Full_split in pcre

I don’t know if this is a good place to ask this, but I’m having trouble understanding what Pcre.full_split is supposed to do, in particular what the Group and NoGroup elements in its return value mean.

The ocaml-pcre documentation doesn’t give me any help – it just says “Should behave exactly as in PERL” – and the pcre documentation doesn’t mention a split function at all. Perl doesn’t have a full_split, but as described in perlfunc it does automatically include the values of matching groups from the regex.
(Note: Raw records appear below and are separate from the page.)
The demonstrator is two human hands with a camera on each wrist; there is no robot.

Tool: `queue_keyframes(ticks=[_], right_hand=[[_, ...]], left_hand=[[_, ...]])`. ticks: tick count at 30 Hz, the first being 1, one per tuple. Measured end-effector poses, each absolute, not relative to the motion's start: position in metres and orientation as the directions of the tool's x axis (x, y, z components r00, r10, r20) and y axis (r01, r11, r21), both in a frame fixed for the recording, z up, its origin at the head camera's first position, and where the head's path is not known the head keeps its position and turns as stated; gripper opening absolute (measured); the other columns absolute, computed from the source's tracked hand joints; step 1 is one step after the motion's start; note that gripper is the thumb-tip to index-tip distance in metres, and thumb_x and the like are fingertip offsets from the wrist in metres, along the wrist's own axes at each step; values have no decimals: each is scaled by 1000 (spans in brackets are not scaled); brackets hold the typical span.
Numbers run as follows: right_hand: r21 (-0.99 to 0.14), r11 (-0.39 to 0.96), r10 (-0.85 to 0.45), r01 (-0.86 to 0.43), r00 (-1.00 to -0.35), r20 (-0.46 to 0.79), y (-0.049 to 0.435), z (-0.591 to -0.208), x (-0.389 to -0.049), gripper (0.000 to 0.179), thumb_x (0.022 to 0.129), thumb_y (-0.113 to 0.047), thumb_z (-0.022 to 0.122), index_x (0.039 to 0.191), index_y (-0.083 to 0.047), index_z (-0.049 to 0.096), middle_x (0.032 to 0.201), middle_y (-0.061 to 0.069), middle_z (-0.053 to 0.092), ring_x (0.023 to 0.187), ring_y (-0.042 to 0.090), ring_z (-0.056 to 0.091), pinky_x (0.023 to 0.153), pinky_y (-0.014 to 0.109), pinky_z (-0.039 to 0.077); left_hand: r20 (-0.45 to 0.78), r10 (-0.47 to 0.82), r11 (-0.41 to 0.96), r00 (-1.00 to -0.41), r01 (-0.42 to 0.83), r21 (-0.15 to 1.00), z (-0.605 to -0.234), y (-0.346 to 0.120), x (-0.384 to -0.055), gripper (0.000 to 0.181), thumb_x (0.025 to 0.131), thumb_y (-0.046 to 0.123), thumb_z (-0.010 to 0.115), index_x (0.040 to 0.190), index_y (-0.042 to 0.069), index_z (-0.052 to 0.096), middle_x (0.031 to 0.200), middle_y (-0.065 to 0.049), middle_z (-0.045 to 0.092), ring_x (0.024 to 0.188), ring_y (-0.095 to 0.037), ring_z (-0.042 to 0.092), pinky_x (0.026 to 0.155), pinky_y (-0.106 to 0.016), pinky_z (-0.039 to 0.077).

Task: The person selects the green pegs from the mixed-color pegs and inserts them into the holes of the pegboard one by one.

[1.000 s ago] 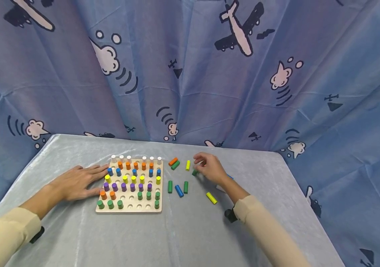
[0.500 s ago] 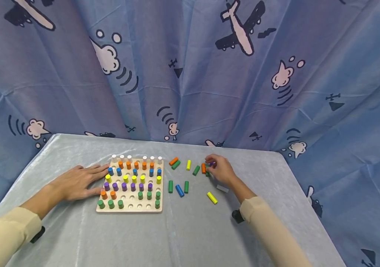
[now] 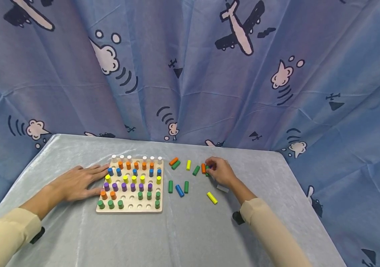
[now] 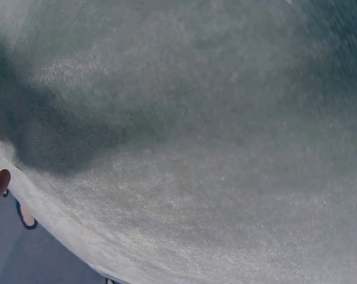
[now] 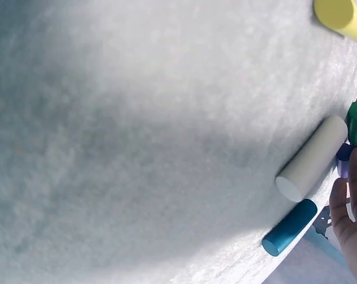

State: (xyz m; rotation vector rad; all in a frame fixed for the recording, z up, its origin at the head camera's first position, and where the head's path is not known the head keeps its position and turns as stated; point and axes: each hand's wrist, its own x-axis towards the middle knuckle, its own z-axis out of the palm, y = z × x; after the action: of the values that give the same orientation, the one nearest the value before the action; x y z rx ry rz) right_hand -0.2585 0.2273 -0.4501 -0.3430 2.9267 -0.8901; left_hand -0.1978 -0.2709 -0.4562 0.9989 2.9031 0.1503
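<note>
At the left side of a pale wooden pegboard (image 3: 129, 212), my left hand (image 3: 76, 183) lies flat, its straight fingertips and thumb at the board's edge. Rows of white, orange, blue, yellow, purple and green pegs stand in the board, with some holes bare. To the right, my right hand (image 3: 222, 172) reaches down among loose pegs, its bent fingers pinching a purple peg (image 5: 343, 164) that they mostly hide in the head view. Close by its fingertips are a green peg (image 5: 356, 123) and an orange peg (image 3: 203, 168).
A white peg (image 5: 311, 158) and a blue peg (image 5: 289, 227) lie beside the right hand. Between hand and board, several green pegs, a blue peg (image 3: 179, 190) and yellow pegs (image 3: 211, 197) are scattered on the grey cloth. A patterned curtain (image 3: 190, 81) hangs behind the table.
My right hand has moved right, away from a green peg, to the purple peg, and its fingers have closed over it. The left hand has stayed at the board.
</note>
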Motion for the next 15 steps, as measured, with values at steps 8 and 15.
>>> queue_keyframes(ticks=[8, 15], right_hand=[[-555, 805, -230, -212, -973, 39, 225, -454, -256, 27, 89, 0, 72, 115, -4, 69, 106, 9, 71, 90, 21, 64, 84, 41, 54], [-538, 806, -249, -246, -966, 69, 224, -454, -253, 29, 87, 1, 74, 115, -5, 68, 105, 7, 70, 94, 22, 66, 85, 43, 54]], left_hand=[[-27, 621, 781, -784, 614, 114, -455, -271, -198, 73, 98, 58, 49, 148, 5, 46, 157, -14, 38, 135, -43, 45, 94, -63, 44], [-33, 616, 784, -787, 610, 116, -456, -271, -197, 73, 98, 57, 50, 148, 4, 45, 157, -14, 37, 135, -44, 44, 95, -64, 44]])
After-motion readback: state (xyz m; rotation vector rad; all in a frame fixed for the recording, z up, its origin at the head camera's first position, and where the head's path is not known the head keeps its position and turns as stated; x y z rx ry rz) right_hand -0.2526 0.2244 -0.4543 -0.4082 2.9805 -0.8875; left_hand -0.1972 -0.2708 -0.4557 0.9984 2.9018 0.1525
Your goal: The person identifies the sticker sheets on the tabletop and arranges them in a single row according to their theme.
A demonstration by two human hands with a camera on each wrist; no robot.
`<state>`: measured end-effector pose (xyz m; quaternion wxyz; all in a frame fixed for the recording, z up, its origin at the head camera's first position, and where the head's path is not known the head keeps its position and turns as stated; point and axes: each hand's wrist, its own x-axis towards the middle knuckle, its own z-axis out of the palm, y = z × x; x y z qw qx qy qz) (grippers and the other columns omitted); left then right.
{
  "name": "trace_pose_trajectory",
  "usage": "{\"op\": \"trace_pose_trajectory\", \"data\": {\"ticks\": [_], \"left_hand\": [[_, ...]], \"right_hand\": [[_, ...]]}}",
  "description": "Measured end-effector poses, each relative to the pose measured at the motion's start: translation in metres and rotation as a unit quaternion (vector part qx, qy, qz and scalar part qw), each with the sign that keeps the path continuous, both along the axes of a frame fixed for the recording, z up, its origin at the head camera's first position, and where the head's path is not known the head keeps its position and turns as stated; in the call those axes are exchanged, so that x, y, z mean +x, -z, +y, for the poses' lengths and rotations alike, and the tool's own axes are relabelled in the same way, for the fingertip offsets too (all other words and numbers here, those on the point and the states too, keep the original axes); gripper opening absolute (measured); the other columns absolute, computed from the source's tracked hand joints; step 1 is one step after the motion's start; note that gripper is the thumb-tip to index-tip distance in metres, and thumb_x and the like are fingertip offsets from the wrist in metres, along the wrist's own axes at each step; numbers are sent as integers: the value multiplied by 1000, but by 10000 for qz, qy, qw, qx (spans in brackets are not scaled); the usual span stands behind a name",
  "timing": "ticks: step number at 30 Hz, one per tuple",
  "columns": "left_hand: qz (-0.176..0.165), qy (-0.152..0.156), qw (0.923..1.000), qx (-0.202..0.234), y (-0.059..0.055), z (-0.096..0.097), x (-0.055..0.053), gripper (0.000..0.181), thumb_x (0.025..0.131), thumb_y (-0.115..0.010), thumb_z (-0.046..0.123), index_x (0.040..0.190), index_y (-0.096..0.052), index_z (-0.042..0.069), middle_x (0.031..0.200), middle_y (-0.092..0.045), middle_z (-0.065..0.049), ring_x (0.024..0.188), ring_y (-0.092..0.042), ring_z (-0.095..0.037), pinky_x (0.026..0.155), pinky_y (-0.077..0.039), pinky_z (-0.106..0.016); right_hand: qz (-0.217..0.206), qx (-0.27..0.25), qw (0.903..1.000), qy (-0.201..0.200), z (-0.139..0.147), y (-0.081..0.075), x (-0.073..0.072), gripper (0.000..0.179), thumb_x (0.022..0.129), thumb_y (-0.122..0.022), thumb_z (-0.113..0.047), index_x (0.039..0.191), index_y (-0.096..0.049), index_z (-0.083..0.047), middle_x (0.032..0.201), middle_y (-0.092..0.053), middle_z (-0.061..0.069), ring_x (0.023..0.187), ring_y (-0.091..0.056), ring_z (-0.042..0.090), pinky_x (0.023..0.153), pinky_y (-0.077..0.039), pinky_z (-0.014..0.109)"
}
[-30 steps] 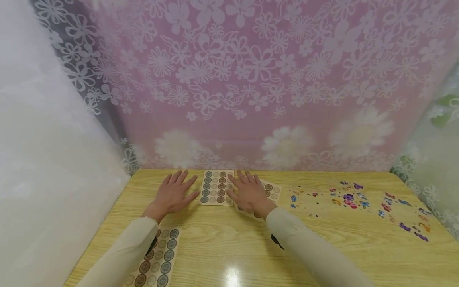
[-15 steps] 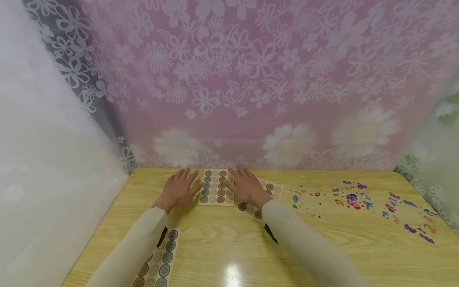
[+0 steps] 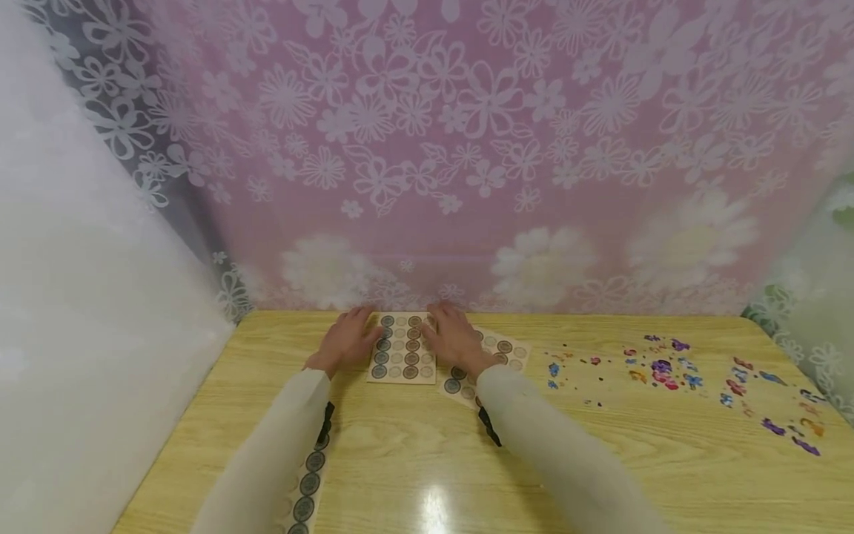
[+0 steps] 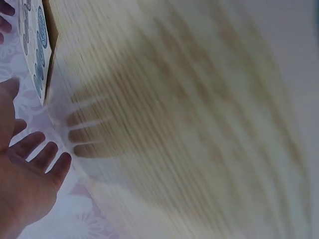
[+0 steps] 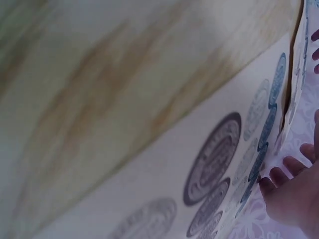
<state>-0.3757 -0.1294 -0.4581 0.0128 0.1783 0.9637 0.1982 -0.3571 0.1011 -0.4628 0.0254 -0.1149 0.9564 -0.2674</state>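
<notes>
Near the table's back edge lies a cream sheet of round blue, brown and pale seal stickers [image 3: 403, 363]. My left hand [image 3: 342, 343] hovers at its left side, the thumb near the left column of circles. On the other side is my right hand [image 3: 454, 343], its thumb side over the sheet's right edge. Loosely bent fingers show on the left hand [image 4: 30, 184] and the right hand [image 5: 294, 189] in the wrist views, with no grip visible. A second sticker sheet [image 3: 452, 387] lies slanted, partly under the right hand and wrist.
A third sticker sheet [image 3: 308, 486] lies at the front left, partly covered by the left sleeve [image 3: 267, 460]. Many small coloured flower-like pieces [image 3: 663, 374] are scattered across the right of the wooden table [image 3: 400, 445]. A pink floral curtain [image 3: 414, 185] hangs behind.
My left hand has moved right and forward to the central sheet's left side. The right hand has shifted slightly forward and left; the fingers of both look more bent.
</notes>
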Motion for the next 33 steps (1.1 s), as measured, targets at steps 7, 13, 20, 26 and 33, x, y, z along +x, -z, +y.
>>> {"op": "trace_pose_trajectory", "data": {"ticks": [7, 13, 20, 26, 33], "left_hand": [[78, -46, 9988, 473, 4, 6, -10, 55, 96, -59, 28, 143, -42, 4, 141, -45, -18, 125, -44, -38, 101, -35, -51], [43, -293, 9984, 479, 8, 8, -16, 52, 95, -61, 26, 140, -46, 3, 140, -46, -18, 127, -42, -37, 103, -34, -49], [15, -573, 9965, 605, 6, 9, -19, 49, 95, -62, 23, 137, -51, 2, 140, -43, -19, 128, -39, -38, 105, -31, -49], [-108, -689, 9952, 687, 5, 10, -19, 45, 93, -64, 23, 131, -56, 1, 137, -43, -20, 124, -38, -42, 101, -33, -52], [-180, -724, 9931, 910, 9, 7, -22, 43, 91, -67, 23, 127, -59, 1, 135, -43, -21, 123, -38, -43, 101, -32, -54]], "right_hand": [[243, 325, 9991, 74, -5, 10, -7, 59, 99, -47, -45, 148, -35, -13, 148, -35, 9, 138, -26, 27, 108, -27, 45], [342, 530, 9979, 174, -9, 12, -9, 54, 99, -48, -44, 143, -41, -13, 143, -38, 11, 134, -30, 29, 104, -33, 46], [572, 812, 9948, 235, -11, 11, -11, 51, 99, -52, -37, 140, -43, -10, 139, -39, 13, 131, -31, 30, 102, -36, 44], [363, 843, 9954, 283, -11, 7, -8, 55, 97, -54, -40, 138, -45, -5, 140, -35, 14, 132, -27, 31, 103, -34, 41], [89, 831, 9958, 381, -13, 3, -8, 60, 97, -54, -42, 140, -43, -1, 144, -30, 15, 137, -20, 32, 107, -30, 41]]}}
So, with the documented behavior of Str.full_split in mind, which returns the actual values of the delimiter strings with a tag on them, I figure Pcre.full_split is supposed to do something like this.

After some experimentation, it seems that Pcre.full_split returns a Text value for every text string in between delimiters and a Delim value for each delimiter itself, along with for each (...) subgroup in the regex either a Group or a NoGroup value, in order following the Delim. So, for instance,

# full_split ~pat:"([xy])([uv])" "abxucd";;
- : split_result list =
[Text "ab"; Delim "xu"; Group (1, "x"); Group (2, "u"); Text "cd"]

where the single delimiter xu becomes a Delim giving the full value of the delimiter string, plus Groups giving the values of the two subgroups in the regex.

So far so good. What I’m confused about is what happens when a particular subgroup doesn’t match (because it is part of an alternative not taken). In this case, Perl returns undef in the relevant location, and my guess was that NoGroup plays this role in Pcre. Sometimes this is right:

# full_split ~pat:"(x)|(u)" "abxcd";;
- : split_result list =
[Text "ab"; Delim "x"; Group (1, "x"); NoGroup; Text "cd"]

# full_split ~pat:"(x)|(u)" "abucd";;
- : split_result list =
[Text "ab"; Delim "u"; NoGroup; Group (2, "u"); Text "cd"]

Oddly, NoGroup isn’t tagged by the number of the group the way Group is (though they always seem to appear in order, so in both cases the number is strictly speaking redundant). But more importantly, sometimes a non-matching group seems to be represented by a Group with the empty string rather than a NoGroup:

# full_split ~pat:"(x)|(u)" "abxcduef";;
- : split_result list =
[Text "ab"; Delim "x"; Group (1, "x"); NoGroup; Text "cd"; Delim "u";
 Group (1, ""); Group (2, "u"); Text "ef"]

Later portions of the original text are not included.